Considering purchasing property or currently repaying a mortgage? You need to know how the latest Federal Budget for 2022-23 will impact you.
The Federal Government has released their 2022-23 Budget ahead of the next federal election, with home buyers coming out on top thanks to new schemes and increased placements. However, homeowners and would-be buyers may need to prepare themselves now for forecast interest rate hikes off the back of the federal budget 2022-23.
Let’s explore the key offers available to would-be buyers from Tuesday’s budget, and what could be in store for homeowners mortgage rates moving forward.
Home buyer schemes: more placements in budget 2022-23
Housing affordability is a serious concern for millions of would-be home buyers, particularly those looking to purchase in capitals like Sydney or Melbourne.
According to the new financial year’s budget documents, the Home Guarantee Scheme has already helped almost 60,000 Australians to achieve homeownership amidst record property prices. Moving forward, they are committed to an additional $8.6 million to expand the scheme.
Treasurer Josh Frydenberg has revealed that 50,000 new placements for buyer schemes will be made available for Australian home buyers in the budget.
The New Home Guarantee, previously called the First Home Loan Deposit Scheme, will be expanded, with a further 35,000 placements available from July. This scheme allows first home buyers to purchase property and gain loan approval with a deposit of as little as 5%.
First home buyers will also not have to pay lender’s mortgage insurance under the New Home Guarantee, with the government acting as guarantor on the loan. It is currently available for owner-occupier Australians aged 18-or older, with an income cap of $125,000 for individuals and $200,000 for couples.
The Family Home Guarantee is another home buyer scheme gaining additional placements, with a further 5,000 available each year from July.
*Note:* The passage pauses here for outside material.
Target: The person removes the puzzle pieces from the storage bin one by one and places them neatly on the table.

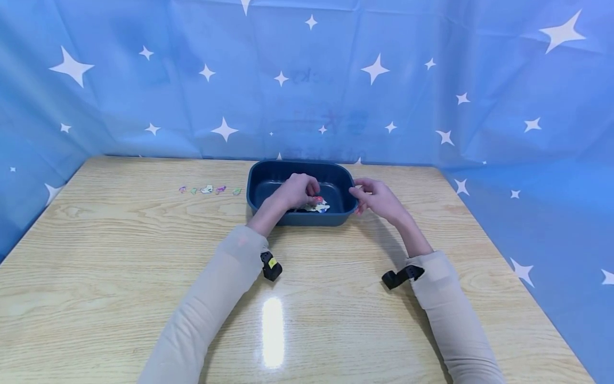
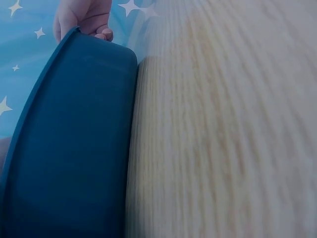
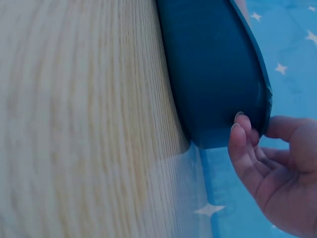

Similarly to the New Home Guarantee, the Family Home Guarantee allows single parents with at least one dependent child to purchase property and gain loan approval with a deposit as little as 2%.
The remaining deposit size up to 20% will be guaranteed by the government so that single parents do not have to pay costly lender’s mortgage insurance. And unlike the New Home Guarantee, this scheme is available to first home buyers and previous owners, as long as the previous owners do not currently own property.
The new Regional Home Guarantee has also been revealed by Frydenberg as an assistance scheme for those hoping to purchase or construct a new home in regional areas in Australia.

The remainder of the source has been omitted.